→ **Exercise goal**
If a line of the material holds the string "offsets", please copy it.

→ **Data**
========================================================================
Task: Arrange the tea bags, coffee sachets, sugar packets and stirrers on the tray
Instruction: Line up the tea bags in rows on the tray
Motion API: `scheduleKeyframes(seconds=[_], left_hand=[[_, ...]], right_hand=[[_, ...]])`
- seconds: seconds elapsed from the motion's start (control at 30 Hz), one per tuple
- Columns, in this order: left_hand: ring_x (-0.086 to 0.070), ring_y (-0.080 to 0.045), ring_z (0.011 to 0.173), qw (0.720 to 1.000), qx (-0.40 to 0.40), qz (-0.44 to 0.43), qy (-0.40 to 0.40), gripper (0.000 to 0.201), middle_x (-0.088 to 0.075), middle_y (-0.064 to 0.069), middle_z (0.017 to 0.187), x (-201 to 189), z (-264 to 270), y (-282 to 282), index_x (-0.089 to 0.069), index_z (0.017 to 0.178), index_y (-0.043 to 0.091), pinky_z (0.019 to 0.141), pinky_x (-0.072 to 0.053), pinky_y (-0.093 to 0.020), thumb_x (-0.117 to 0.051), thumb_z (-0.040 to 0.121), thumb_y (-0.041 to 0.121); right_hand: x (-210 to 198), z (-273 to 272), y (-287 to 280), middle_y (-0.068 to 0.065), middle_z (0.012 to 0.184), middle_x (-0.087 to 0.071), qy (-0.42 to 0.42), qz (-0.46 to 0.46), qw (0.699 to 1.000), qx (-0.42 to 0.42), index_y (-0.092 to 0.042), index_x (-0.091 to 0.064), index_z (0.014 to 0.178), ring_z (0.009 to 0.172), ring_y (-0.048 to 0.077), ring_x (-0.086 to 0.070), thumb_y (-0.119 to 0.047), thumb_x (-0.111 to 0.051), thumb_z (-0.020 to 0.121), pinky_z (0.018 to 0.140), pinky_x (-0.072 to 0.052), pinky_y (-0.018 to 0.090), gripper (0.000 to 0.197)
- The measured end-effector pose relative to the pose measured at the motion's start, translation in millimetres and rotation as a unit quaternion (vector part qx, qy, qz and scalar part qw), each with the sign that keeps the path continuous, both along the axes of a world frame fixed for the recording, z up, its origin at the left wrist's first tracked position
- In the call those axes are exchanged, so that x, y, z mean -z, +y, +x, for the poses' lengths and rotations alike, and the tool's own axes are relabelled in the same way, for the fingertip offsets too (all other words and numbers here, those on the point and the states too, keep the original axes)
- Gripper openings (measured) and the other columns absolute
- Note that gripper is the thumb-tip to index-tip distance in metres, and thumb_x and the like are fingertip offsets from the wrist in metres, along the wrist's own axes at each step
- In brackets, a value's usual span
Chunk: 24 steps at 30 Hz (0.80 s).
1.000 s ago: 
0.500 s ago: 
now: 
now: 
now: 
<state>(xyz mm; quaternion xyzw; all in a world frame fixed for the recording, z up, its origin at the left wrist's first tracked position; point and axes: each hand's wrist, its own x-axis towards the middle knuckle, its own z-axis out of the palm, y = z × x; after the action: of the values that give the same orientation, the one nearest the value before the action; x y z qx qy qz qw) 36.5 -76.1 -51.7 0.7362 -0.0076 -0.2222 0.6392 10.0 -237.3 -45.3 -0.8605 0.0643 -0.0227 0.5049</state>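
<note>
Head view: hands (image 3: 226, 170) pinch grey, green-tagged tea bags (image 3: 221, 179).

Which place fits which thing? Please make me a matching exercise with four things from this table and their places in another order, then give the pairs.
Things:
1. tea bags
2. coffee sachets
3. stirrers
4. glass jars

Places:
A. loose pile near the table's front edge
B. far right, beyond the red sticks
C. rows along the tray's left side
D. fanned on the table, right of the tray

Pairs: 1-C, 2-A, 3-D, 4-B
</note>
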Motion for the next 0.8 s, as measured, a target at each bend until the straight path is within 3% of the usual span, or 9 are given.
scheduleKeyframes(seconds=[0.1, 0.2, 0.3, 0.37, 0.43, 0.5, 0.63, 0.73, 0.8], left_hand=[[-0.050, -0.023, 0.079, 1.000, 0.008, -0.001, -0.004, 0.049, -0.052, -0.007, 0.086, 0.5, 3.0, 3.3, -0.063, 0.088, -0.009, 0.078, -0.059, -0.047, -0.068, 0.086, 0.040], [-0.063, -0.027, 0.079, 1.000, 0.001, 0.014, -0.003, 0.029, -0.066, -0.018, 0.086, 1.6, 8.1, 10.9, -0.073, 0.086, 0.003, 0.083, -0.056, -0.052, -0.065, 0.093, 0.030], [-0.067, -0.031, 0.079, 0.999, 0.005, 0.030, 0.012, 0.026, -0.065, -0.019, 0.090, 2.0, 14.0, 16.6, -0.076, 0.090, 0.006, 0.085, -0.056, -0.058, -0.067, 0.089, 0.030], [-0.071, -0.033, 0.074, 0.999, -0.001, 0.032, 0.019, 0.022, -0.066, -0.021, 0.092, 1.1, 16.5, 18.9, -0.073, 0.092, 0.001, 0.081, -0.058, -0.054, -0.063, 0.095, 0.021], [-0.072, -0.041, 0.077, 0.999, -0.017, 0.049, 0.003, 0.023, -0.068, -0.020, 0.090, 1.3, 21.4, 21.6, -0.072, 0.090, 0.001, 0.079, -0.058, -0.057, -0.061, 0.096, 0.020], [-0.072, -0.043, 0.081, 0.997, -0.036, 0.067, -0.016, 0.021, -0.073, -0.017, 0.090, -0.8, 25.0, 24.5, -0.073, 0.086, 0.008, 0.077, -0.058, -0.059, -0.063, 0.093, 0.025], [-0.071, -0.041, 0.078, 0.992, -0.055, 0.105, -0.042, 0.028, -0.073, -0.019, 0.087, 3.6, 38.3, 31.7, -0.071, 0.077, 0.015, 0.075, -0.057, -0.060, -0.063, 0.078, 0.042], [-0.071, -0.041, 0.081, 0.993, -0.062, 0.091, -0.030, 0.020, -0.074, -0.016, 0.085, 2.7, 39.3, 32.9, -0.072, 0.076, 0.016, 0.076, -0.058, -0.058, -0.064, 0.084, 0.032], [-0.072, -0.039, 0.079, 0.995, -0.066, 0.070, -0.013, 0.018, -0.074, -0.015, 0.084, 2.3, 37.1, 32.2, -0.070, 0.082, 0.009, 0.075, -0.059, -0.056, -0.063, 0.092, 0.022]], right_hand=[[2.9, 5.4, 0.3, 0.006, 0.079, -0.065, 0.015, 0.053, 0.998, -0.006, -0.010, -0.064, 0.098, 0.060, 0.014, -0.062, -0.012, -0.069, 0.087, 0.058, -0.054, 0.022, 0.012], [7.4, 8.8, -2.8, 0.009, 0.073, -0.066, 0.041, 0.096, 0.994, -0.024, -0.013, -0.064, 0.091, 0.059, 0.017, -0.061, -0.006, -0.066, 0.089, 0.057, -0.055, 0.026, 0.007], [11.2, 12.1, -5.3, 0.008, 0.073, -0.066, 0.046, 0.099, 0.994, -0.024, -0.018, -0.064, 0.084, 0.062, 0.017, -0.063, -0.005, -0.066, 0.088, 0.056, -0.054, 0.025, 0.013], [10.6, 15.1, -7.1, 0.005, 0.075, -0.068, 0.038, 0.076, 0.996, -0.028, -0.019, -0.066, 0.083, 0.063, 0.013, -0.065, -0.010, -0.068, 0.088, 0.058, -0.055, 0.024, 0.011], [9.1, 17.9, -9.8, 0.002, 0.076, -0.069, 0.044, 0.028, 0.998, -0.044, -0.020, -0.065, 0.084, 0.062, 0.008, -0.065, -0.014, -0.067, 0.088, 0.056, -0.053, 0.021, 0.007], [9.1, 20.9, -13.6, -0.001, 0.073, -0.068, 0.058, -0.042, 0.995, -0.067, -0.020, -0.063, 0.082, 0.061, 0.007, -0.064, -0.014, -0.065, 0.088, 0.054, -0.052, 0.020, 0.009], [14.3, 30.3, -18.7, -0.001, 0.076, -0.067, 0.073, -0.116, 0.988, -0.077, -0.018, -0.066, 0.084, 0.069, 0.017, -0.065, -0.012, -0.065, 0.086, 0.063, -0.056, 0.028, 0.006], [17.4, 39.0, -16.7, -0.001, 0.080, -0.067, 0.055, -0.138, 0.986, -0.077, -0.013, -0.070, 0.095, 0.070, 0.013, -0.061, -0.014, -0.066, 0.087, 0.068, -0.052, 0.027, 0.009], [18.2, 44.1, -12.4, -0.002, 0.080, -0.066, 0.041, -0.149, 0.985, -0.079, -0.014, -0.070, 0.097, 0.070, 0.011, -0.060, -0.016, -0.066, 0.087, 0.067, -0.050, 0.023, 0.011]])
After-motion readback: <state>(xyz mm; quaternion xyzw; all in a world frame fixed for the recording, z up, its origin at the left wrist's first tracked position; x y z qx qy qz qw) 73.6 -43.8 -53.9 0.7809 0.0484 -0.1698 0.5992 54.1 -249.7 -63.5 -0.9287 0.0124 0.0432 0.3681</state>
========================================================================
→ **Task result**
- In the call those axes are exchanged, so that x, y, z mean -z, +y, +x, for the poses' lengths and rotations alike, and the tool's own axes are relabelled in the same way, for the fingertip offsets too (all other words and numbers here, those on the point and the states too, keep the original axes)
- Note that gripper is the thumb-tip to index-tip distance in metres, and thumb_x and the like are fingertip offsets from the wrist in metres, along the wrist's own axes at each step

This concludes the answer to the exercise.